Variedades

Autor evoca estrutura do grande Stephen King

No era do retorno dos clássicos e de seus blockbusters, o palhaço Pennywise, de It – A Coisa (1986), não teve descanso no cinema e tudo pode ser motivo para desfilar o clown com seus balões capazes de amedrontar adultos por muitas temporadas. Só que, mais importante que o figurão, a grandeza dessa obra de Stephen King está em produzir um terror interno pautado pelos medos profundos que conectam sete amigos. Essa é a mesma quantidade de personagens em Dostoievski Trip, que estreia neste sábado, 28, no Centro Cultural Banco do Brasil e uma cena particular sugere relações.

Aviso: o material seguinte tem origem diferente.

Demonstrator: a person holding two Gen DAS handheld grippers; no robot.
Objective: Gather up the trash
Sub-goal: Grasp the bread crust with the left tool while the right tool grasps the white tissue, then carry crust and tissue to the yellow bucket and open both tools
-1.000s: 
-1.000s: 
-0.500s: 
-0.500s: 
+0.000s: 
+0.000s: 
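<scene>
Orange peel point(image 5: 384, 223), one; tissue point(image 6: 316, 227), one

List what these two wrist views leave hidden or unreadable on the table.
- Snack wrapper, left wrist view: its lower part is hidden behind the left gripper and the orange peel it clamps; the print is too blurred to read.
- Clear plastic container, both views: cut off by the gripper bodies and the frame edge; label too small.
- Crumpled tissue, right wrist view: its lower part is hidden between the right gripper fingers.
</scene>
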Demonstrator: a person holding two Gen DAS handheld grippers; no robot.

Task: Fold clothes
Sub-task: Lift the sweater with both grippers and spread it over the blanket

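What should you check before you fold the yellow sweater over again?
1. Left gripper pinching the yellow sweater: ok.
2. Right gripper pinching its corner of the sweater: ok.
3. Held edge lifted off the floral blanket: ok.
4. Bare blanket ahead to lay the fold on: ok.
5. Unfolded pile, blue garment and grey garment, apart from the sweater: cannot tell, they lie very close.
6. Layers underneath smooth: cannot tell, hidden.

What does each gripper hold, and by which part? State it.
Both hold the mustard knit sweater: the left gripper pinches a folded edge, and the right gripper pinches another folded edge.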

Para além do número cabalístico, a cidade de Derry foi palco para uma história escrita sem pensar nos limites do tempo e cheia de detalhes sobre a personalidade e a rotina das crianças que viram o palhaço monstruoso que se alimenta de medo, ao qual elas juraram combater até o fim.

Na peça, o autor russo Vladimir Sorokin se utiliza da estrutura narrativa em uma cena com grandes solilóquios. Nela, Aury Porto, Edgar Castro, Luah Guimarãez, Lúcia Romano, Marcos Damigo, Sergio Siviero e Vanderlei Bernardino tecem memórias no ambiente sonoro de Guilherme Calzavara. Tal qual as lembranças, o caminho percorrido também é sinuoso e sem destino aparente. Há uma esfera psicanalítica que se impõe, muito embora não tenha sido abordada diretamente pela direção. Assim, com o tempo, os relatos vão dando as mãos, interligando pessoas tanto pelo aspecto inútil de hábitos quanto pelo desejo de sobreviver, o que se confirma com as projeções e os depoimentos de moradores da Maloca Jaceguai, expulsos em uma operação de reintegração de posse.

Se a diretora acha que o autor conseguiu unir uma inspiração aparentemente tão distante de Dostoievski, por outro lado Sorokin comenta a produção literária e – por que não? – artística, também sujeita ao mero lugar de produto, que pode ser usado e descartado em seguida. King e Dostoievski podem não ter tantas relações imediatas, mas o medo que devasta a História é uma ferramenta que serve bem na mão dos poderosos.
As informações são do jornal O Estado de S. Paulo.